There are two options when skinning into Geneva Basin: approaching from the north or the south. If from the north, you have to skin up and over Guanella Pass before dropping into the basin where the ski area is. Will had done this previously and said that it would be a lot of climbing for a single day trip. As such, we opted to approach from the south and highway 285.  We knew this would be sporting when we got a text from our friends on Saturday: “Heads up guys: there is a locked gate at the base of the pass. And there is no snow as far as we can see on the road.”

Well, shoot.

Not easily deterred, we still awoke early, drove up to the south entrance, and found the locked gate. Sure enough, we were not driving around that metal barrier….and there was definitely no snow on the road. To complicate our situation further, I realized I was an idiot. I’ve been struggling with my backcountry ski boots for months, constantly battling blisters, hot spots, and losing toe nails. Finally, as a surprise, Will bought me a new pair of Salomon ski boots {yay!} This was my first outing in them and I was psyched to give them a try…until I went to pull them on and realized they had no insoles. Whoops!

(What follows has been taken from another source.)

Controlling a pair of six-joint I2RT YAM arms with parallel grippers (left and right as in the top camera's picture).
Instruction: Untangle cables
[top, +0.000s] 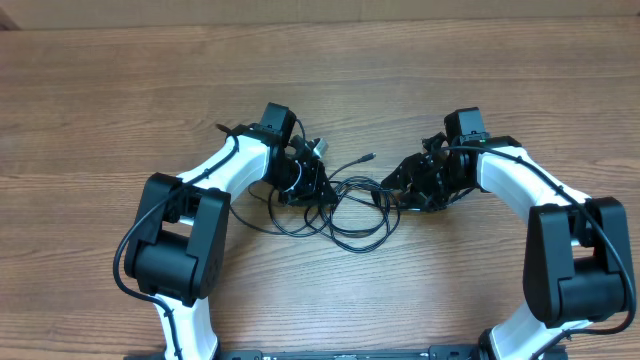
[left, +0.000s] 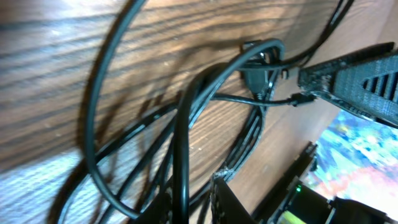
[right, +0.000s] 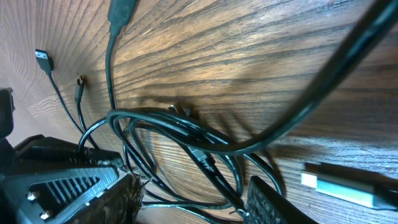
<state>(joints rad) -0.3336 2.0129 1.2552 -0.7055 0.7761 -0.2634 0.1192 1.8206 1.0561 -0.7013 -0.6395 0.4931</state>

I tried pulling insoles out of the shoes I was wearing but they unfortunately did not fit. At this point, we were left with a decision: suck it up and tackle the day without any insoles or cut our losses, pack it up and head back to Denver.

Backcountry skiing at Geneva Basin

Obviously, we chose the former. After all, why did we get up at 4am?!

Because the road was dry as a bone, we stayed in our hiking shoes and A-framed our skis on our daypacks. It made for some heavy backpacks, but it was the only choice we had. Then, we began hiking the road.

Hiking with skis is never anybody’s favorite thing, so we tried to make the best of it. I discovered that wedging my ski poles underneath my pack transferred the weight from my back to the poles. I had a brief moment of concern when I worried about snapping a pole, but then I decided I didn’t care– this way way more comfortable!

Will and I hiked for a mile or so, watching the snow gradually creep back onto the pavement. Eventually, the road had a light covering of the white stuff, so we decided it was time to skin up. Sure beats hiking!

Backcountry skiing at Geneva Basin

From the gate to the Geneva Basin, it is roughly four miles so we still had a trek ahead of us. And for awhile, our skin was no big deal. Snow covered the road, we were steadily climbing towards the pass, and our spirits were high. Any day outside with my husband is a good day, yanno?

But then things got….tricky. The road took a sharp switchback and turned left, entirely changing the aspect of the pavement. Almost immediately, it was clear that the sun had melted all of the snow. Blank patches of black pavement appeared and Will and I continued skinning towards the side of there road where the snow still lived. Eventually, we weren’t even on the road– we were in the grassy ditch alongside it. And for awhile that worked, but it became a “choose your own adventure” of sorts. Not wanting to take the time to remove our skins and skis, we found ourselves picking our way through rocks, desperate to make contact with any snow. Eventually, we knew it was ridiculous and threw in the towel: time to remove the skis!

Backcountry skiing at Geneva Basin

Do you ever have those moments where you just think to yourself, “What the F am I doing?” This was one of those moments. Not only were we carrying our skis far more than we wearing them, but hiking in my insole-less ski boots was killing my feet. I had hot spots and blisters all over the place, and Geneva Basin was nowhere in sight. WHAT.

Thankfully my husband knows me well! He plopped us down on a guard rail and dug through his pack to find some chocolate-covered anything snacks. When I get cranky, food is typically the answer, and if it’s chocolate? Even better. Sure enough, he bought my love with food that day, and my energy returned. I was having fun again!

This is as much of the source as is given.